Mary’s child is God. If we refuse to admit that Mary is “Mother of God” then we end up saying that Jesus was not God when he was born. The truth is that Mary gave birth to Jesus and Jesus is God. The title “Mother of God” is therefore not so much about Mary, but rather reminds us that this child born of the Virgin Mary is truly God in the flesh. This is what we celebrate at Christmas and this is why we honor Mary today.

Homily 187 – Christmas

December 24th, 2011, by Fr. Shawn P. Tunink

What Christmas is All About

In the classic Peanuts show “A Charlie Brown Christmas,” Charlie Brown famously asks, “Can anyone tell me what Christmas is all about?” His friend Linus then proceeds to give perhaps the most famous reading of St. Luke’s Gospel account of the birth of Jesus. St. John has his own version of the story, what one might call the “advanced” version of the Christmas story. John tells us, “The Word became flesh and dwelt among us.” He also says beautifully that “The light shown in the darkness and the darkness has not overcome it.”
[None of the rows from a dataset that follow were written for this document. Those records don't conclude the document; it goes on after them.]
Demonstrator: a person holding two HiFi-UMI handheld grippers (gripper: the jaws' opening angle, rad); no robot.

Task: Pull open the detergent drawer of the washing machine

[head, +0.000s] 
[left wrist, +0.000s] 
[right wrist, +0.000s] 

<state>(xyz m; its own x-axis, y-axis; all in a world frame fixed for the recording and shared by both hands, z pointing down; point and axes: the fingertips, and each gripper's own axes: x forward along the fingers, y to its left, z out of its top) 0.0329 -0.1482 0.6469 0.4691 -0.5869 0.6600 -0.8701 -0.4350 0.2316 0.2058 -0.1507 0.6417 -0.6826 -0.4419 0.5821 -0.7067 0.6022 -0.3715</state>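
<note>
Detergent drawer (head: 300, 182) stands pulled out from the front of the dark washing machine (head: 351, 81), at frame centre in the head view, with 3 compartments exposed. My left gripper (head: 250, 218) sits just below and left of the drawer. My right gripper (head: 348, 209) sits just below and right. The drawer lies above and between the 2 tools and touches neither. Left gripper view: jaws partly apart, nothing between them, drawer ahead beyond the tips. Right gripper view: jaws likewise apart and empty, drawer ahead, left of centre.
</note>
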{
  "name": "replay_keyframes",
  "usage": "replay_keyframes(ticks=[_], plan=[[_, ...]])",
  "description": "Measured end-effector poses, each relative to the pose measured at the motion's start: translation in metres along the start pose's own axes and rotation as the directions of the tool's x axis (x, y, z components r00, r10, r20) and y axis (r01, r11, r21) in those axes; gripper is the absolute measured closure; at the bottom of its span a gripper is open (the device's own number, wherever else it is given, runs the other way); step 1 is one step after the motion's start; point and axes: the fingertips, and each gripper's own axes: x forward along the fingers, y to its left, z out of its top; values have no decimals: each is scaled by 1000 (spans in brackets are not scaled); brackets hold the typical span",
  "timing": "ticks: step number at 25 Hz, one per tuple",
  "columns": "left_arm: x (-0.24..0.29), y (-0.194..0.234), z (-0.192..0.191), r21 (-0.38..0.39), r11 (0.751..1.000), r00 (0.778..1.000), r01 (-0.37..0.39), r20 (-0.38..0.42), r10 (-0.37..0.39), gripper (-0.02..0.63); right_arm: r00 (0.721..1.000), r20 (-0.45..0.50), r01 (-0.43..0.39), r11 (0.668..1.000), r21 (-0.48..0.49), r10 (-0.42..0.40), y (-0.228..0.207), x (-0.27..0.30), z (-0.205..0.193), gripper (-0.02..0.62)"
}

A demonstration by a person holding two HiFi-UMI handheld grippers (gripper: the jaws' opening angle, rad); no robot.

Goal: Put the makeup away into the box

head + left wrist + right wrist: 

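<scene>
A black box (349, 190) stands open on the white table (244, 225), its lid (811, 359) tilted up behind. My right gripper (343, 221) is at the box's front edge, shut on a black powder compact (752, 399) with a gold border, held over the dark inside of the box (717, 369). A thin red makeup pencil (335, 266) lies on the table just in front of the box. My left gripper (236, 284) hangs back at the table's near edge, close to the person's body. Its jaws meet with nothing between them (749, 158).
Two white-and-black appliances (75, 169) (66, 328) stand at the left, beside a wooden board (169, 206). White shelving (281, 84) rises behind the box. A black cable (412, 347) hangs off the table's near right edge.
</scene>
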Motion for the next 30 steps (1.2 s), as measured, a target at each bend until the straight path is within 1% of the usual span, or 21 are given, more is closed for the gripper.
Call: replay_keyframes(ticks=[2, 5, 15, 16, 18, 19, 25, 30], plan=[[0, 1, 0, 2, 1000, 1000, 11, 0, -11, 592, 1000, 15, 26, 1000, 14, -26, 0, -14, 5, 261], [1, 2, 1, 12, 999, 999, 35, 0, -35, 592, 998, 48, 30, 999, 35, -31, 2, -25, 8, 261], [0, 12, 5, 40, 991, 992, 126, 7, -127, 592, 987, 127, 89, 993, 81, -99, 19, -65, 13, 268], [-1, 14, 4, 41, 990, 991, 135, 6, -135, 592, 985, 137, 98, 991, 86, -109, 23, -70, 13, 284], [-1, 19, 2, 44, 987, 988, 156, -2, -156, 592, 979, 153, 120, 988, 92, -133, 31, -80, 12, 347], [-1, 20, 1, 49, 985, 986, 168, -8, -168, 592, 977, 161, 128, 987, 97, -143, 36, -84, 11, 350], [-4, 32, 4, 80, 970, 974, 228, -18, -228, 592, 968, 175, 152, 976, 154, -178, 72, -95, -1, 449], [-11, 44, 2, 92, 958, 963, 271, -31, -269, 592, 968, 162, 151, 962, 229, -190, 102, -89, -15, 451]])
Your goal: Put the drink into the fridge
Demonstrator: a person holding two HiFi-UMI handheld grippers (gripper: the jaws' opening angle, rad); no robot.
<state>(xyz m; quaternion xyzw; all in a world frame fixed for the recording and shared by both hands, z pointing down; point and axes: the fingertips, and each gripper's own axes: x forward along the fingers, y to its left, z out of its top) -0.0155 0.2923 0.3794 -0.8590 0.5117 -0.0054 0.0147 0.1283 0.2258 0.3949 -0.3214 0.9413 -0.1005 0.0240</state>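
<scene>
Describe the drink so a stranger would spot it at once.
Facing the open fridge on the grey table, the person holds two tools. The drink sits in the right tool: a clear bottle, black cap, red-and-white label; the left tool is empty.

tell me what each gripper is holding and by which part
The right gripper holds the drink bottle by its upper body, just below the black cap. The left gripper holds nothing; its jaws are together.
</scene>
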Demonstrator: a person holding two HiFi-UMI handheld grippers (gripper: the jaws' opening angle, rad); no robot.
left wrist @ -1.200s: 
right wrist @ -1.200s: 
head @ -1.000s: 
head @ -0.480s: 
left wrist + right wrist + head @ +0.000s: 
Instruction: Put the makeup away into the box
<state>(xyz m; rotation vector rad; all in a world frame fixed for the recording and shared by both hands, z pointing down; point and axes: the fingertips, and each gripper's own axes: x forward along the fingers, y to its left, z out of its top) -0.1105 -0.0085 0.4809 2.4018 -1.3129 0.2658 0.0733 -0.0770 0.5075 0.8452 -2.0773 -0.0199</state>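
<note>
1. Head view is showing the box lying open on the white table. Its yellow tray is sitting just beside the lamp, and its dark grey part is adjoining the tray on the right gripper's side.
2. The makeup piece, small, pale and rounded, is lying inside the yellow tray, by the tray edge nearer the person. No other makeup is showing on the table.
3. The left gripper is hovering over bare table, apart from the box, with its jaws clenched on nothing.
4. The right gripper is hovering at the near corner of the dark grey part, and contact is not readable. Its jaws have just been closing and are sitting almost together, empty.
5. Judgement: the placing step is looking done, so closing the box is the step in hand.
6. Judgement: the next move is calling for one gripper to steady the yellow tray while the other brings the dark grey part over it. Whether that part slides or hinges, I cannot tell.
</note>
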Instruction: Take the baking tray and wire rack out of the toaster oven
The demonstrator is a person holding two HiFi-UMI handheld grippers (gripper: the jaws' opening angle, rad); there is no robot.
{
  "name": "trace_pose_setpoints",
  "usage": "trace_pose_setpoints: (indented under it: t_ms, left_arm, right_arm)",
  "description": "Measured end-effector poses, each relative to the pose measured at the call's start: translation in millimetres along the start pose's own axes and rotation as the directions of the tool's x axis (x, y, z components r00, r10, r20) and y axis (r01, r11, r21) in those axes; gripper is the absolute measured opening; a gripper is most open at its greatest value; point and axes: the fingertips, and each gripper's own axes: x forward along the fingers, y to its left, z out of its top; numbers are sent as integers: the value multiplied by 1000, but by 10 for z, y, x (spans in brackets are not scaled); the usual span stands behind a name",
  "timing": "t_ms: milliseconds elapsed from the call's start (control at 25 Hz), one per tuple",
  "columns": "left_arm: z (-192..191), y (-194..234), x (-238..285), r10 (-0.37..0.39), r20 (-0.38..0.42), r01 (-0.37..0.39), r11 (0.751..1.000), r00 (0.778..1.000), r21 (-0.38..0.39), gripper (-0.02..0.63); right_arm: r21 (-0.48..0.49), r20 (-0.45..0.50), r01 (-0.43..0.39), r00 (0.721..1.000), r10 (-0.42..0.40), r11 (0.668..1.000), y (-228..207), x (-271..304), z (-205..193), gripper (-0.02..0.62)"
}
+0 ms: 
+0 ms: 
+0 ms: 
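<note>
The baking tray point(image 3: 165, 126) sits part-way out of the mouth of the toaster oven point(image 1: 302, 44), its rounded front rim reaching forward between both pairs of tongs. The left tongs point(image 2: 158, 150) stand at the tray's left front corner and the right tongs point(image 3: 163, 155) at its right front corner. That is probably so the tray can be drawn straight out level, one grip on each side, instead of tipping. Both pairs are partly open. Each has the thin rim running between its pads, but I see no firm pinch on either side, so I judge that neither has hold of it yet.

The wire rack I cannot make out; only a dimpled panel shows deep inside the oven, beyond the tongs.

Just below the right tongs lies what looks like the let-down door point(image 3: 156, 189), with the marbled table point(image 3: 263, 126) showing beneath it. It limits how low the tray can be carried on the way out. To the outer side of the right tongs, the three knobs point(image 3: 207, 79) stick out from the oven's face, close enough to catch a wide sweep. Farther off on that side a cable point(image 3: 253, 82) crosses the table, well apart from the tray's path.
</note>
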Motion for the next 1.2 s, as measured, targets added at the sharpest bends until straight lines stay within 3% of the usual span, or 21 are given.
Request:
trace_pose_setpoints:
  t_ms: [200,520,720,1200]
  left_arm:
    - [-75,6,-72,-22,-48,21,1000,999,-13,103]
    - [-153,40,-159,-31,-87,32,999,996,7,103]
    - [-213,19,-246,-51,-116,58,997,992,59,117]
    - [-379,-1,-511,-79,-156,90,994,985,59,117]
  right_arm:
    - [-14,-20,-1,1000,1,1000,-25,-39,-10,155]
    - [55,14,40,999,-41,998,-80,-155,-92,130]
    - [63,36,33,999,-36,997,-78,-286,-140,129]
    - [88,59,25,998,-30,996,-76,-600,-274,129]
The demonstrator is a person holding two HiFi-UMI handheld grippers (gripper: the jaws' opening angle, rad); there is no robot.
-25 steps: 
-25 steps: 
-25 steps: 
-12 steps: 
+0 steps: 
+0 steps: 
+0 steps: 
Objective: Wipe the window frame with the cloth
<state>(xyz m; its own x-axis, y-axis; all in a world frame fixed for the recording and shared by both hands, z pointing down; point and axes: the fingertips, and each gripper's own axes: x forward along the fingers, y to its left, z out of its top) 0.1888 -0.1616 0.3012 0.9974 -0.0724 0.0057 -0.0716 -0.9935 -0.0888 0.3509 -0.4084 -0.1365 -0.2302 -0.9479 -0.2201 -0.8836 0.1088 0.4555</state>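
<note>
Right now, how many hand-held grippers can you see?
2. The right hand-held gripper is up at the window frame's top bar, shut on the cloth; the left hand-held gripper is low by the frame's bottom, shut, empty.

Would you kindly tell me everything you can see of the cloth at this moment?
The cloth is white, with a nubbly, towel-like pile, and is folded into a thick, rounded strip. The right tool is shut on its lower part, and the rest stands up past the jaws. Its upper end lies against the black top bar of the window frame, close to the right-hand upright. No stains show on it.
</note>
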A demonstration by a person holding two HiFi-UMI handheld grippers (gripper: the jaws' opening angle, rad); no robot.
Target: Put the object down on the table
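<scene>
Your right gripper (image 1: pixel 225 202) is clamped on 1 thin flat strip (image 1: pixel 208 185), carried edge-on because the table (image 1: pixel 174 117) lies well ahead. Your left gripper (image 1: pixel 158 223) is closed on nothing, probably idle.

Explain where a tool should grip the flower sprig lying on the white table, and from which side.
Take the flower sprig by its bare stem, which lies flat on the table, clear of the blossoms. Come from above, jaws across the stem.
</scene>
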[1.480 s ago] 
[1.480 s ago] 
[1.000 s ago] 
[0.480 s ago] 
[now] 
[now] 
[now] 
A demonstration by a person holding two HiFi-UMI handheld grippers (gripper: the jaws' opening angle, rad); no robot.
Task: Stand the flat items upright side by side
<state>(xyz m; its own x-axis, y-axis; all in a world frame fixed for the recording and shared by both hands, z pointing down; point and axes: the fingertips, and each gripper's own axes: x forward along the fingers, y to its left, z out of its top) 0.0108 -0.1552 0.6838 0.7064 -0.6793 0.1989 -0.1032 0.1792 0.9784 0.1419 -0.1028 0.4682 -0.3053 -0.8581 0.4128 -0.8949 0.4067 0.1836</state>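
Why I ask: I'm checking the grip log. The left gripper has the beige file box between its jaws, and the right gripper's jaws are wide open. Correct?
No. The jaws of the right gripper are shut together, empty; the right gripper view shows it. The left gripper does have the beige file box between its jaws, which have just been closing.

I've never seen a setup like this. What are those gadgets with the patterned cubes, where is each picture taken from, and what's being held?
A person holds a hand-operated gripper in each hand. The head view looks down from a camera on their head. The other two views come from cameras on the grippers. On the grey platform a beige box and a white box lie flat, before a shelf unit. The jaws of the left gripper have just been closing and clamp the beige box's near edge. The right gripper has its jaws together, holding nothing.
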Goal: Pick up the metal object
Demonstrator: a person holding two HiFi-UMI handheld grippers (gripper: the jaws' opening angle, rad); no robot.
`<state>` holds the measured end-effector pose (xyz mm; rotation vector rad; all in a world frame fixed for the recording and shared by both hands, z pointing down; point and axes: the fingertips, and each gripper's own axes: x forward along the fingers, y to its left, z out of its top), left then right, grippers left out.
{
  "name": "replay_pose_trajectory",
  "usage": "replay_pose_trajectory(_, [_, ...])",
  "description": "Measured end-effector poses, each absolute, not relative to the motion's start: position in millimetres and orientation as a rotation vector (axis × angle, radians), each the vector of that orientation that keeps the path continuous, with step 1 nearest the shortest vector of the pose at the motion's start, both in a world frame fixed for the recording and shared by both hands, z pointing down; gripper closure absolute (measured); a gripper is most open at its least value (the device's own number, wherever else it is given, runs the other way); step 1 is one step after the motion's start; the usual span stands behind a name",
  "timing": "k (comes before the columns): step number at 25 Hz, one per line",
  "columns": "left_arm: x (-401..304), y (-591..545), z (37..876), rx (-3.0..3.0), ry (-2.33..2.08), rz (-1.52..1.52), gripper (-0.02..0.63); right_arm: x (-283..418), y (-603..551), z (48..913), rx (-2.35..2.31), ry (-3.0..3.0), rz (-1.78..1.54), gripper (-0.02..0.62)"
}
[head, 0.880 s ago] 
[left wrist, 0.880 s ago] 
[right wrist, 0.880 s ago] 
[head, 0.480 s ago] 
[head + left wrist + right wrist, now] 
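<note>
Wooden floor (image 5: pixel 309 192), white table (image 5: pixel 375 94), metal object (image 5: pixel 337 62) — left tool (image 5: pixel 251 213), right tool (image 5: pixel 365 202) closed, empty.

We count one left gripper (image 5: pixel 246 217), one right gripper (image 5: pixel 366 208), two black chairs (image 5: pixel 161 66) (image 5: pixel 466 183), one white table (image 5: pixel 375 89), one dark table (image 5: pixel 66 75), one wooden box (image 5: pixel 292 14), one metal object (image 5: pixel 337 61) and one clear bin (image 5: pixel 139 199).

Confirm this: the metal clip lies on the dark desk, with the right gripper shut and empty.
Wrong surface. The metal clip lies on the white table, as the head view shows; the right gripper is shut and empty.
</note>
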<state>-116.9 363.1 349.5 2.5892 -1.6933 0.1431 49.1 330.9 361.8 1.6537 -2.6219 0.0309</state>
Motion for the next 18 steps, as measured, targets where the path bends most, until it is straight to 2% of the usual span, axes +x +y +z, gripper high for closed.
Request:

The truth is that there remains much darkness in all of our lives. It is precisely to this situation that Jesus came and continues to come. God did not abandon the world 2000 years ago and he has not left us alone either. God has been and always will be with us. In times of darkness, the light shines all the brighter. In whatever situation we find ourselves this Christmas, God comes to us just as he did in Bethlehem 2000 years ago. This light brings us great hope, and that’s what Christmas is really all about.